--- START ---

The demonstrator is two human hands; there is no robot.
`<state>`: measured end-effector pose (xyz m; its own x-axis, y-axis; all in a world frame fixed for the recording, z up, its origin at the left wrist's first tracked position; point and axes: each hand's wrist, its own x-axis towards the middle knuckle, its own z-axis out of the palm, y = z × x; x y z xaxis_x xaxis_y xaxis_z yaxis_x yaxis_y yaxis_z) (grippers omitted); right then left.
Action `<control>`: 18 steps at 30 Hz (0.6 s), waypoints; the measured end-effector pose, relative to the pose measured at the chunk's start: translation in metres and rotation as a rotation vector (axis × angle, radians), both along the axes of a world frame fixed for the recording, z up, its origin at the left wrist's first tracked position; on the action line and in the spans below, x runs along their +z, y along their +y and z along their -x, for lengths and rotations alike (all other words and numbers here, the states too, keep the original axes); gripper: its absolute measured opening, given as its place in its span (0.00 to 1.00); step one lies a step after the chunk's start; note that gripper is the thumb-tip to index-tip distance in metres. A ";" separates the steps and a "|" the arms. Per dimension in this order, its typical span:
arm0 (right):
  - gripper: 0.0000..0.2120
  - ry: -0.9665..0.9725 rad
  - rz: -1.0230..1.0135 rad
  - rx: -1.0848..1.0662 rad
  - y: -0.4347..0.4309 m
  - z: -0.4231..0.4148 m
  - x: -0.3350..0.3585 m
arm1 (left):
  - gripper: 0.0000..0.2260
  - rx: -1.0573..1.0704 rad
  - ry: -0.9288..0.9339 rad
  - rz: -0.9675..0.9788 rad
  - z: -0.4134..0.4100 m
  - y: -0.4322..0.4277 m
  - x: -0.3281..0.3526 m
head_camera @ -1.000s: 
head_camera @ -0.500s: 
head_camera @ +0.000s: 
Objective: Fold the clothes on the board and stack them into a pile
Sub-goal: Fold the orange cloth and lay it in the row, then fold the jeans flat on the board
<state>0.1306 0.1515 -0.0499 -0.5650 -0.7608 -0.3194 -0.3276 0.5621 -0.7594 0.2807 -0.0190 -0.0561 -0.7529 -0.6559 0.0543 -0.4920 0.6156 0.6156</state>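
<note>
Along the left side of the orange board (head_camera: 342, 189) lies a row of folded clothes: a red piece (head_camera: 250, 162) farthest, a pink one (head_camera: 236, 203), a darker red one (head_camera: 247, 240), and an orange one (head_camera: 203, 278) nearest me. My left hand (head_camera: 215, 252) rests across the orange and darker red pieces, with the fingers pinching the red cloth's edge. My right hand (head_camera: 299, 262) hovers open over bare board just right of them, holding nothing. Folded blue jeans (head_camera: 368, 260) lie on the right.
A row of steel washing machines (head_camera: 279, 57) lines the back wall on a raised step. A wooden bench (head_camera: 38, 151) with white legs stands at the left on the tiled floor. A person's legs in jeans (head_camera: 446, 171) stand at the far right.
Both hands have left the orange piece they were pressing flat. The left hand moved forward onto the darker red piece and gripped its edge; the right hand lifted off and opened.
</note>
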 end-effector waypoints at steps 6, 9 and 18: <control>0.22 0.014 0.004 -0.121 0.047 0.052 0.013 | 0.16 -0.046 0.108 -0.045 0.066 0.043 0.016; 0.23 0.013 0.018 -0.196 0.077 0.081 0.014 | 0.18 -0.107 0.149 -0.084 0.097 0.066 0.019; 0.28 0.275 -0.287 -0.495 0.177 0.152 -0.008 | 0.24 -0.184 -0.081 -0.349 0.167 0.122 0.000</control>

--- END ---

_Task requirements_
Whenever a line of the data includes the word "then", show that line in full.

_The completed task_
`<state>`: measured end-effector pose (xyz m; its own x-axis, y-axis; all in a world frame fixed for the recording, z up, its origin at the left wrist's first tracked position; point and axes: each hand's wrist, its own x-axis towards the middle knuckle, its own z-axis out of the palm, y = z × x; x y z xaxis_x xaxis_y xaxis_z yaxis_x yaxis_y yaxis_z) (grippers omitted); right then left.
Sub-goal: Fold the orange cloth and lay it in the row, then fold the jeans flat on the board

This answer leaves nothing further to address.